“Do not disturb”, quando il teatro si fa in albergo.
Format originale, che proposto da Nuovo Teatro Sanità, porta il teatro in uno spazio inedito: le camere d’albergo.
Non sfugge niente in una circostanza così, dove la prova d’attore rompe gli schemi classici e la tensione, se c’è, si attacca addosso.
Succede così, che a spettacolo finito, nessuno si alza per andar via dalle 22 sedie allestite in una stanza qualunque della Galleria Primo Piano di Napoli in Via Foria 118.

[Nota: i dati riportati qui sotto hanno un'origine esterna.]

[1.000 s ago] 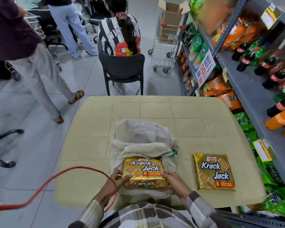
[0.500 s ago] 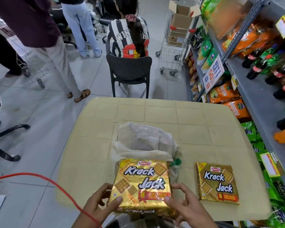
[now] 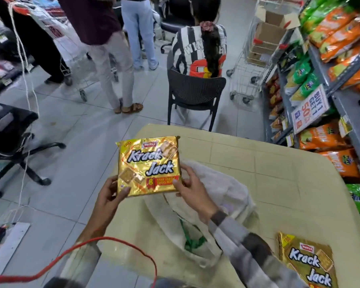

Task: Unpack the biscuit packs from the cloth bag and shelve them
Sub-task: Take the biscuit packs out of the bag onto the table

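Head-worn view, downward and forward, close over table [image 3: 279, 173]

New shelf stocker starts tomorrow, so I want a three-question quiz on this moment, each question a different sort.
1. True or false: both hands hold the raised Krack Jack pack.
2. Where is the second Krack Jack pack? A) on the table B) inside the cloth bag C) on the shelf
3. Fill in: the cloth bag lies on the ____.

Key: 1 true: left hand, right hand. 2 A. 3 table.
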Action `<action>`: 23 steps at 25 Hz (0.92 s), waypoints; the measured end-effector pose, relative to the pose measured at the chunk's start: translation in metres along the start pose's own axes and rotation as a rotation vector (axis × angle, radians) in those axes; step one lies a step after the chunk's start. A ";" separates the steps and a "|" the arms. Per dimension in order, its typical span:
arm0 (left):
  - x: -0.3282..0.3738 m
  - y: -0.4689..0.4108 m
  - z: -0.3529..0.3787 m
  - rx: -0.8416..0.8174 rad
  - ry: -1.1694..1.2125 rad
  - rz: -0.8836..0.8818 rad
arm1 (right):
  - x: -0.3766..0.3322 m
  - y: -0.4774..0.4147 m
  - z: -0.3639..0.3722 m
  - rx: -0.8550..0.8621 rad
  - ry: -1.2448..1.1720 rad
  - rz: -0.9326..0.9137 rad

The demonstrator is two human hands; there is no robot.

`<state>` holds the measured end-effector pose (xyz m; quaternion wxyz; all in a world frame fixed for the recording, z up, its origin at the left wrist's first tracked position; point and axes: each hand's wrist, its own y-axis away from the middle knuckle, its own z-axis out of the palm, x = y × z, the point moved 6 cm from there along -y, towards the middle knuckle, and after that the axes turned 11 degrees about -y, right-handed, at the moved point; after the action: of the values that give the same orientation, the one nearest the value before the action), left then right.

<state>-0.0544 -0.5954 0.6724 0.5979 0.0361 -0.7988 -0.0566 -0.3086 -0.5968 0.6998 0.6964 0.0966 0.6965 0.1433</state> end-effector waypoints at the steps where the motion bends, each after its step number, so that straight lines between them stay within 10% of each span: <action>1: -0.012 -0.014 -0.008 0.012 -0.001 -0.024 | 0.007 -0.019 0.014 -0.007 -0.018 0.031; 15: -0.217 -0.015 -0.042 0.210 -0.095 -0.582 | 0.134 -0.088 0.128 -0.224 0.079 0.337; 23: -0.225 0.003 -0.037 0.255 -0.407 -0.558 | 0.161 -0.080 0.135 -0.244 0.133 0.471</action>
<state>0.0444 -0.5663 0.4693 0.3790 0.3151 -0.8613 -0.1234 -0.1709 -0.6090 0.5230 0.6032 0.1618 0.6764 0.3904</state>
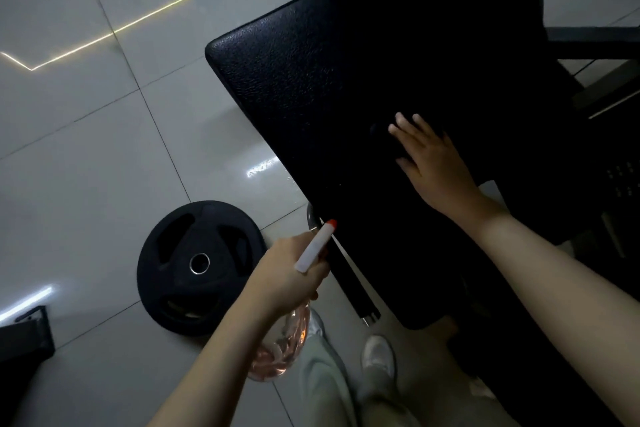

Dal 30 gennaio al 1 febbraio 2015, l’occasione è stata data dalla rassegna “Oltre ogni possibile fine”, Pasolini a Napoli a quarant’anni dalla morte.
Claudio Finelli è autore, mai banale, oggi ispirato a “Gennariello” di Pasolini; Mario Gelardi regista acuto che non si smentisce in alcun luogo; Riccardo Ciccarelli e Michele Danubio coppia di attori concentrati e decisamente all’altezza del compito.
“Giacchè sono un intellettuale è come se fossi scollato dalla realtà?”
Domanda che colpisce gli astanti, che a metà tra imbarazzo e morbosità, si ritrovano seduti in una camera da letto spartana ma che odora di vita.
Orpelli religiosi al collo e al braccio del personaggio “intellettuale”, di cui non verrà mai svelata la vera identità, hanno creato aspettative fantasiose rispetto alla motivazione, più che all’esito, della dinamica tra i due. Simboli un pò forti per non avere nessuna funzione nella storia.
“La grande tribù” è un lavoro per niente facile, ma ben riuscito.
Gli attori sono vicini, gli spettatori si sentono parte della vicenda, al punto che vien quasi da intervenire quando il giovane “marchettaro” mangia qualche parola, mentre è deliziosamente assorto nel suo flusso vitale.
È l’universalità del donchisciottismo misto alla semplicità dell’incontro, ad essere interessante. Come lo stesso regista spiega è “L’incontro che ti cambia lo sguardo. Che trasforma la vita. Forse la svela. E svela il sogno che è promessa e senso”.
Tutti in una stanza di 20mq, eppure proprio perché non ci sono distanze, sembra non ci siano pareti, né in muratura né mentali.